Another box office ‘oops’ came in 2013, when the concert film One Direction: This is Us usurped Lee Daniels’ The Butler over the four day (though not the three-day) Labor Day frame. Then there were two confusing weeks back in 2008 when Warner Bros. and then Disney went with what proved to be wildly inflated estimates for Speed Racer and The Chronicles of Narnia: Prince Caspian, respectively.

If you’ve been paying attention over the last three weekends, you know that the estimates for Jurassic World and Inside Out have been incredible close – for both Friday and full-weekend reports. Even so, the film’s chart positions have not been affected by the release of Monday actuals. Until today. Studios have sophisticated algorithms to avoid these kinds of retractions, but they clearly failed this weekend.

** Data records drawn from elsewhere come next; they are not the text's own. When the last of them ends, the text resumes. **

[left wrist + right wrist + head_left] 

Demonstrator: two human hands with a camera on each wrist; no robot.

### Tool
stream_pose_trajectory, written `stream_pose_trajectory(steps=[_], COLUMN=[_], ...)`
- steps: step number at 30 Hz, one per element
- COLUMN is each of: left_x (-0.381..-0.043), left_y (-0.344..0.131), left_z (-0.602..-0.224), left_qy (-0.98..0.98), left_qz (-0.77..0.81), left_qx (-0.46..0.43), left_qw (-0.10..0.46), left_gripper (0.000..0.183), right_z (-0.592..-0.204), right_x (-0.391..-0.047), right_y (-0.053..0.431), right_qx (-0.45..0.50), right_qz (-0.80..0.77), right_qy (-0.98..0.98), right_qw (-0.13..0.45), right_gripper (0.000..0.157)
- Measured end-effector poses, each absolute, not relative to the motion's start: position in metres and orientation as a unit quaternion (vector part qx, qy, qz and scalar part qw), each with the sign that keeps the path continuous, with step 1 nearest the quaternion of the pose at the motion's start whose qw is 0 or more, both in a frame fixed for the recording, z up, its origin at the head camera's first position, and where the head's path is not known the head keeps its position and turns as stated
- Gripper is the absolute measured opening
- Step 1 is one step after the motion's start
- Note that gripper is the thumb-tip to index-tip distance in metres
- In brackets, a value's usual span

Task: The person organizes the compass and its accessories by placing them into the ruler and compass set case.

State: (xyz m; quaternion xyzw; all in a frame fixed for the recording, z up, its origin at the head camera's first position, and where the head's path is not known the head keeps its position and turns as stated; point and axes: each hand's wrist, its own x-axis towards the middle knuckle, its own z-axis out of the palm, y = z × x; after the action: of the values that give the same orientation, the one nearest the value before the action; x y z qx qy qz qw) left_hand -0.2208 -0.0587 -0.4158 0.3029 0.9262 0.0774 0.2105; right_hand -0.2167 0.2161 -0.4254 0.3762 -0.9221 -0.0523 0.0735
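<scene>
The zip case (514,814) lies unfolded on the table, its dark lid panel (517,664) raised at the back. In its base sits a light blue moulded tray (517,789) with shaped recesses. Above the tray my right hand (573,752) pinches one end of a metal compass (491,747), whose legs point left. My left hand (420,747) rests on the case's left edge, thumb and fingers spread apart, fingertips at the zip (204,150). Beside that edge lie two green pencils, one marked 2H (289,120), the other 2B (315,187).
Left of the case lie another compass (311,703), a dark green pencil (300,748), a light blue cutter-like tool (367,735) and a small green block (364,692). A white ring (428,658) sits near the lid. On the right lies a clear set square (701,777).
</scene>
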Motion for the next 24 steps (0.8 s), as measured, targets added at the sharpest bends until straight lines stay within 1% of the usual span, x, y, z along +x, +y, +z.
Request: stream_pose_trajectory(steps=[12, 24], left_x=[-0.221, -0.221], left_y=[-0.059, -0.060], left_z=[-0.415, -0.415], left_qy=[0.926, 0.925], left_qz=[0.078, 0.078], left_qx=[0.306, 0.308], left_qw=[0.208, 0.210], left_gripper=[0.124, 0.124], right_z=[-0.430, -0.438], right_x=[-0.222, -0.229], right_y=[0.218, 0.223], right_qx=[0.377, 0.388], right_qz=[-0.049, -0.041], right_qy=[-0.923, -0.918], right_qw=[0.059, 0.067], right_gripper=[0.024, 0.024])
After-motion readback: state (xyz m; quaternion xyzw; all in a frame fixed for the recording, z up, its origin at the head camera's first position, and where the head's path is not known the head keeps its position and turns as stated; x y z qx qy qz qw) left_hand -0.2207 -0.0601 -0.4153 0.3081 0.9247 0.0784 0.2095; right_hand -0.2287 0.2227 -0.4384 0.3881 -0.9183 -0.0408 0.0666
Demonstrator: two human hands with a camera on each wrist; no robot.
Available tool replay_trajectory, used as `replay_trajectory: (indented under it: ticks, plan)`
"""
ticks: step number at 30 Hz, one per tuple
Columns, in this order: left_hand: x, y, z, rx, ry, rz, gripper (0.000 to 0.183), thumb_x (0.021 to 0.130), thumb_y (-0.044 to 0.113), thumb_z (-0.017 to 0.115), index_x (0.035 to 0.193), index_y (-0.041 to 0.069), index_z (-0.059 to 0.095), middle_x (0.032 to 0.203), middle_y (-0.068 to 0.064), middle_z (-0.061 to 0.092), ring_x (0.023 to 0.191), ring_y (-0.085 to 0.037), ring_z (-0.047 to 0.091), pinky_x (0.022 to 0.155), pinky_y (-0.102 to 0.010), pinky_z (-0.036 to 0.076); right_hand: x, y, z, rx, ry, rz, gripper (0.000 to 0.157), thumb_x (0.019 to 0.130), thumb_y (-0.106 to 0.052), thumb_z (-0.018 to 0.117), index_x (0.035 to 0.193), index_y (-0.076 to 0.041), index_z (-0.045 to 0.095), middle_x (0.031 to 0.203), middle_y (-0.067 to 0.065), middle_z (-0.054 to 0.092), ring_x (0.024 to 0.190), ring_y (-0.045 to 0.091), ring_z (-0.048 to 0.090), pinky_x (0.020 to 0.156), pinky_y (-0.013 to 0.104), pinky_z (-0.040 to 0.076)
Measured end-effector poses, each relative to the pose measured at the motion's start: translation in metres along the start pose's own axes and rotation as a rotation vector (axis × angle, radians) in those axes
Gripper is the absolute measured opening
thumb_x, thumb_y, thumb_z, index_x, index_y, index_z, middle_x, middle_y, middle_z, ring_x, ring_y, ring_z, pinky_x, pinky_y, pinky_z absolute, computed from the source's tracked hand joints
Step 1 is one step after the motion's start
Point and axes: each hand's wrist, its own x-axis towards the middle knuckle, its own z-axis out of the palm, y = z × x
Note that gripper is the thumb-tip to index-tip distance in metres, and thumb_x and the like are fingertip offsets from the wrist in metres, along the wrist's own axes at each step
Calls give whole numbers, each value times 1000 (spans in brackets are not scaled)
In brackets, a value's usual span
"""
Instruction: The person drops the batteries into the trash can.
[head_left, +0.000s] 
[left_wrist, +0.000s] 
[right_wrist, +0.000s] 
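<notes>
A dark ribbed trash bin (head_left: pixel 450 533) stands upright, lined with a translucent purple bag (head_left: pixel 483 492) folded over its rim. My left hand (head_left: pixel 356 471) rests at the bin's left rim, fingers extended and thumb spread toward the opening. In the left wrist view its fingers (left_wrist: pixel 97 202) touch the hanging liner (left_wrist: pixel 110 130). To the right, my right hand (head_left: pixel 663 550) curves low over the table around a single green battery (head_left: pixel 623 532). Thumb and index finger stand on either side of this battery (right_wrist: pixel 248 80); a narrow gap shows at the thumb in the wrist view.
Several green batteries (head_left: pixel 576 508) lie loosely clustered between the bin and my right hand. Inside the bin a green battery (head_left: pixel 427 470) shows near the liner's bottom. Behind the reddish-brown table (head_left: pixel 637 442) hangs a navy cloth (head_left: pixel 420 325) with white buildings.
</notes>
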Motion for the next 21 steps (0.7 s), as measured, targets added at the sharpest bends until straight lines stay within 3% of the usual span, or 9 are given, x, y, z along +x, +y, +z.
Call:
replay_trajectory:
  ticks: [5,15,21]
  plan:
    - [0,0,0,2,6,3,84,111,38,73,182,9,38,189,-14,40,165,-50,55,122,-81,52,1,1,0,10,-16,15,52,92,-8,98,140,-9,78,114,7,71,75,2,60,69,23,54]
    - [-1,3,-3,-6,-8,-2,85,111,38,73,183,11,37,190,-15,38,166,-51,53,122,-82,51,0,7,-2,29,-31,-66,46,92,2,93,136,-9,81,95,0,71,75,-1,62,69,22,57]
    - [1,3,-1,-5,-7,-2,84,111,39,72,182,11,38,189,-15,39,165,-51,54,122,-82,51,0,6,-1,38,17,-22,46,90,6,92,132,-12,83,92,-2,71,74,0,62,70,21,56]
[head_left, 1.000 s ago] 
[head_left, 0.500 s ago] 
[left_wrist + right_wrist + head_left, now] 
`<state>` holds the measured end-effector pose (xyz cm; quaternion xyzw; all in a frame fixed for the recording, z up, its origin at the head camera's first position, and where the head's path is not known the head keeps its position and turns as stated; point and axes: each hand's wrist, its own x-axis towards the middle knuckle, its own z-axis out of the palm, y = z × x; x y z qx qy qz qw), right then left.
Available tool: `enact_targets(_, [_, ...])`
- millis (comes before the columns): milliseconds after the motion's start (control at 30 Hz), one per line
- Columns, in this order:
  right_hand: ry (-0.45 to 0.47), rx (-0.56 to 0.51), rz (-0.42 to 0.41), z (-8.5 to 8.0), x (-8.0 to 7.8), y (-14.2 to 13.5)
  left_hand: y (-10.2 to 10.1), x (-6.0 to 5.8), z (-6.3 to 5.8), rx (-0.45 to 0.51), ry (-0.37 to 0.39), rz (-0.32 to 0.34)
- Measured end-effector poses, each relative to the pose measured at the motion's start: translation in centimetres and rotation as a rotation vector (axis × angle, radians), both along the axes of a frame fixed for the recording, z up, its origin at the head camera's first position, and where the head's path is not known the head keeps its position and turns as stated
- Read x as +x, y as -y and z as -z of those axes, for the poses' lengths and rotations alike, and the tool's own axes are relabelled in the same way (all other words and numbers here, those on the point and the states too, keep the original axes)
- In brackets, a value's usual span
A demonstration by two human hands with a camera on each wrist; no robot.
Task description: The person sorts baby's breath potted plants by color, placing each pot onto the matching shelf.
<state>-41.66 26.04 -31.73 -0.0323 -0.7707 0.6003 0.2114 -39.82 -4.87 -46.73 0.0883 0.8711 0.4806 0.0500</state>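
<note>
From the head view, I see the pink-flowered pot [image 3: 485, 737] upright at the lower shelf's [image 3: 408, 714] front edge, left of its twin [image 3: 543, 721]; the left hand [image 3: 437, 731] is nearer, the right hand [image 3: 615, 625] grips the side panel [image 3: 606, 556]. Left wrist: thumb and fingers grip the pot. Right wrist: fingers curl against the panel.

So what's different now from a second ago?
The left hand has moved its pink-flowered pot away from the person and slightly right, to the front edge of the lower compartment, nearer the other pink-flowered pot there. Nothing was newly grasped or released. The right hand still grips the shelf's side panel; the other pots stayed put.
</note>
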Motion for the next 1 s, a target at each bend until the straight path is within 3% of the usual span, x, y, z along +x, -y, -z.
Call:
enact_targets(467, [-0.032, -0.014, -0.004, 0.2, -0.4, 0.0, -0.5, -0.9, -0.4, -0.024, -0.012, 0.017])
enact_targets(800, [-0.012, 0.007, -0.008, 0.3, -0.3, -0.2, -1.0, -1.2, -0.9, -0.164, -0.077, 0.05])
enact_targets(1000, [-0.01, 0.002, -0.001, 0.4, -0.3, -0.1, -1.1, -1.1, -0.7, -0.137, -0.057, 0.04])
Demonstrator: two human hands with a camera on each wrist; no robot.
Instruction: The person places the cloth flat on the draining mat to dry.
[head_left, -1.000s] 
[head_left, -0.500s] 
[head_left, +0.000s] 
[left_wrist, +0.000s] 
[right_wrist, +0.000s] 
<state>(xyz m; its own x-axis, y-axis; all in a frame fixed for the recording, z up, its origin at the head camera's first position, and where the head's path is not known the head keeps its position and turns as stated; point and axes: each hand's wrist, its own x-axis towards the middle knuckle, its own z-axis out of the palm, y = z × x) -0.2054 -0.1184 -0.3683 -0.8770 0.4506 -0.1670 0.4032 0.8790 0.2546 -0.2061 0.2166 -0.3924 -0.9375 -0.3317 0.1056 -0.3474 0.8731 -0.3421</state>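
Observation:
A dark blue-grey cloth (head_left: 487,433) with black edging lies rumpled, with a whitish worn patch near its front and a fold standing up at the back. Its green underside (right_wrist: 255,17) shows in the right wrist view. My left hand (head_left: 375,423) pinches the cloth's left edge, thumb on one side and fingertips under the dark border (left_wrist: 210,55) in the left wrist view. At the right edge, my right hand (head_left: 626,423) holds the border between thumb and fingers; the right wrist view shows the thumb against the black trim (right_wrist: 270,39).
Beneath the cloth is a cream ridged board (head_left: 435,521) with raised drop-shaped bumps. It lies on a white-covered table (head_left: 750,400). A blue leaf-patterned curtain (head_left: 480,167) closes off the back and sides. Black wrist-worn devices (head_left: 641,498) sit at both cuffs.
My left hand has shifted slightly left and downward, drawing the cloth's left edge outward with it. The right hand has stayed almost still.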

Naturally, this means you can forget about Inside Out being the only Pixar film that failed to reach number one – and the part about it securing the record for the highest-grossing movie to never rule the box office. In other updates, we can now report that Jurassic World has risen from seventh to fifth on the list of all-time worldwide grosses with $1.385 billion.

Clearly, there are some issues with reporting box office results a day in advance of when studios receive their final numbers. But for now, this is the system that we all must work within. We’ll get another chance to get it wrong six days from now.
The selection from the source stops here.